A woman with a mask on vacuums a hardwood floor while two women in the background talk to each other. Equipment is placed up around a home.
John Eisele
Colorado State University
Deborah Kim with the University of California San Diego vacuums the floor at the NIST Net-Zero Energy Residential Test Facility in Gaithersburg, Maryland, on March 21, 2022. In the background, Amy Hrdina with MIT and Kathryn Mayer with Colorado State University talk about the experiments they will be conducting in the house.

Many Mountain West homeowners live near wildfire-prone areas and are used to seeing smoke outside their window. But that smoke might linger in the home longer than previously thought, according to new research done by Colorado State and other universities.

The researchers wanted to see how wildfire smoke impacts life indoors. Many studies focus on wildfire smoke outside the home, but the average person spends more time indoors than outdoors.

“People have thought the indoor air is just outdoor air at slightly lower concentrations, and that's just not true,” said Delphine Farmer, a study author who works in the chemistry department at Colorado State University. “It turns out that the indoor system is heavily influenced not just by outdoor air, but also by human activities, by the surfaces we have in buildings, by the products and sources we bring into buildings and by building materials themselves.”

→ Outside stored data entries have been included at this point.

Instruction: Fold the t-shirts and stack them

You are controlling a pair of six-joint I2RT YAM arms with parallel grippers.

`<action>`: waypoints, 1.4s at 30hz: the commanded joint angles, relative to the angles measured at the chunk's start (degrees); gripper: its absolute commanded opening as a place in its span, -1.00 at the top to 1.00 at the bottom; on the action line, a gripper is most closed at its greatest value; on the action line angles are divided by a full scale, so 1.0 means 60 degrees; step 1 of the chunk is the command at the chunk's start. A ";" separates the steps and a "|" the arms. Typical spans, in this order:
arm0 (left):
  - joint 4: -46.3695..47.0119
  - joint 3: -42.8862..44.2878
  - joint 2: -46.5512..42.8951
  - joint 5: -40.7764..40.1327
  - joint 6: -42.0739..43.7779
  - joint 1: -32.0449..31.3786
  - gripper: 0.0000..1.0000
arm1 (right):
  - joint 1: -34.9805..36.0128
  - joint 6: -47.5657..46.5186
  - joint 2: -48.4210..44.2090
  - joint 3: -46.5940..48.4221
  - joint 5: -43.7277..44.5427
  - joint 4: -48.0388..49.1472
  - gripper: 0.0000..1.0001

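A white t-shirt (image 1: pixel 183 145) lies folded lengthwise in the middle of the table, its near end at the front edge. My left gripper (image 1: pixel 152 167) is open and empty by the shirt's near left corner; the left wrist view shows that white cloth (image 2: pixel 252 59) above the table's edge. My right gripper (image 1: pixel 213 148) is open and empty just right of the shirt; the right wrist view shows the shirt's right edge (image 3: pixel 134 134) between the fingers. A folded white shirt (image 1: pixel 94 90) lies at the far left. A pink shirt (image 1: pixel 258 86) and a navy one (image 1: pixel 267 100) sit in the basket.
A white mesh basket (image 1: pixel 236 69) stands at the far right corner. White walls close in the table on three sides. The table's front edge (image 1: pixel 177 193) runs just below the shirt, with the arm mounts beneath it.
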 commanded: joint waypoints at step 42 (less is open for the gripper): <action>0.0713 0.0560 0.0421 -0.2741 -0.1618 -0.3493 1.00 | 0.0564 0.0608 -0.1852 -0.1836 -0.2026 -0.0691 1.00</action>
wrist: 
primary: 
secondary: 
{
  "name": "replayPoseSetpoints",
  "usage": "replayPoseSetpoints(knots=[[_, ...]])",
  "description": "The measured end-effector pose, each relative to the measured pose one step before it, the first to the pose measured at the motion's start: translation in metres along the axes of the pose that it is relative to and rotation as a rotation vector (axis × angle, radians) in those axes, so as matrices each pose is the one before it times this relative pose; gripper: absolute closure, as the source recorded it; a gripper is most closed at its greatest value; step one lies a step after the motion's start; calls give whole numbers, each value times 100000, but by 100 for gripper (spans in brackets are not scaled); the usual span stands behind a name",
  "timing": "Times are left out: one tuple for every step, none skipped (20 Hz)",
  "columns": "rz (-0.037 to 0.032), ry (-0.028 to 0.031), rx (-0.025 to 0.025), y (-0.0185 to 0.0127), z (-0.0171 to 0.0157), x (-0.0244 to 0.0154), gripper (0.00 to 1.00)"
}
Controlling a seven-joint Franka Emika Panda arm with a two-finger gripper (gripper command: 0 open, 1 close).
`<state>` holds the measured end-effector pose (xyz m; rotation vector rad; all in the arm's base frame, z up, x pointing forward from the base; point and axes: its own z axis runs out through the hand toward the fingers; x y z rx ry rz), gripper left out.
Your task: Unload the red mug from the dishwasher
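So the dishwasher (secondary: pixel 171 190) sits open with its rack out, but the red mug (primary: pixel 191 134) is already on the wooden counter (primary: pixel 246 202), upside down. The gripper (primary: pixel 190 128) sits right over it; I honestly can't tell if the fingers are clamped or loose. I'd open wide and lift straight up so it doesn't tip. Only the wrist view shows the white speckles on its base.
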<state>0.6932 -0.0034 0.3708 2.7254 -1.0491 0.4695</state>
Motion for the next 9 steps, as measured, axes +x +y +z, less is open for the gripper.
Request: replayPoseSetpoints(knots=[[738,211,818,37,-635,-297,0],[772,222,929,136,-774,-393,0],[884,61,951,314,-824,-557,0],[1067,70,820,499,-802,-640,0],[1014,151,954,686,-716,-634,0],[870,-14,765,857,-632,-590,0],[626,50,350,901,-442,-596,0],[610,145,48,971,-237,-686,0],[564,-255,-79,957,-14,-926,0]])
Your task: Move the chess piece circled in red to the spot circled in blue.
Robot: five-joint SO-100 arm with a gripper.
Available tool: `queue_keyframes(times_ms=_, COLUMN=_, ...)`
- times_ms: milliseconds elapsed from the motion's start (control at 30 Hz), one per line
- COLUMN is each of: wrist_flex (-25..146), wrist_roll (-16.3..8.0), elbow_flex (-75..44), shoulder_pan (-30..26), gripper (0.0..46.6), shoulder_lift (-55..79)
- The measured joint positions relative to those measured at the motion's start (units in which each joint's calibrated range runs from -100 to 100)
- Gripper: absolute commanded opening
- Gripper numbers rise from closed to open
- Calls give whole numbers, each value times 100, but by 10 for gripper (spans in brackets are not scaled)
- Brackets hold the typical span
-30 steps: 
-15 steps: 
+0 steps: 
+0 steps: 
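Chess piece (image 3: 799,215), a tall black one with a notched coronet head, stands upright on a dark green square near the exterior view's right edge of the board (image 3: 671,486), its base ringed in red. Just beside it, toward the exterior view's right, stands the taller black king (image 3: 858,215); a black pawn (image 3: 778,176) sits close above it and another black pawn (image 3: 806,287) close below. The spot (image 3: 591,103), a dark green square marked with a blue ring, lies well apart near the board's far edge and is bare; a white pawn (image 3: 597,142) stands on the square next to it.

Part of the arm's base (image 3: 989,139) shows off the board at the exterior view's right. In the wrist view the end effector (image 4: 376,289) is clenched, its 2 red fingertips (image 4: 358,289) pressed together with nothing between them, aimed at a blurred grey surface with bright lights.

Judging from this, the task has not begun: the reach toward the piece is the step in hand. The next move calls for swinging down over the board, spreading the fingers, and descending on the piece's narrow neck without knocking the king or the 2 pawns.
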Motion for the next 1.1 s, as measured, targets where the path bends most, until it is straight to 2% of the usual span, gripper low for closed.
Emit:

To simulate it, they relied on a mock house supplied by the National Institute of Standards and Technology. They put wood chips from Colorado ponderosa pine trees in a cocktail smoker and sprayed the smoke inside the mock house for a few minutes, as the gas particles from the smoker were very similar to wildfire smoke particles. Then, they measured the smoke’s effects hours and days later.

A woman extends her hand and releases smoke from a cocktail smoker gun.
John Eisele
Colorado State University
Kathryn Mayer with Colorado State University releases smoke with a cocktail smoker in the mock house on March 22, 2022. The researchers found the smoke particles from the smoker closely resemble the particles that would be found during a wildfire, so it made for the perfect simulation.

Farmer said the total amount of smoke was around the same level seen during the Canadian wildfires.

Researchers found that the smoke stuck onto surfaces, creating exposure in the home over a long time period. Farmer said it’s a lot like cigarette smoke, except that it’s often unclear what chemicals are present in wildfire smoke.

The research was published in Scientific Advances this month.

Opening doors and windows – as long as it was done on a clean air day – offered a rapid, short-term solution. But, as soon as they were closed again, smoke levels went back up. Air cleaners were equally ineffective.

“Once you stop ventilating, then you stop having any benefit because all of those gasses in the smoke just stick onto all of the surfaces indoors,” Farmer said. “They get on to the drywall and to the floors and to the ceiling, and then over time, they just slowly bleed off of those surfaces.”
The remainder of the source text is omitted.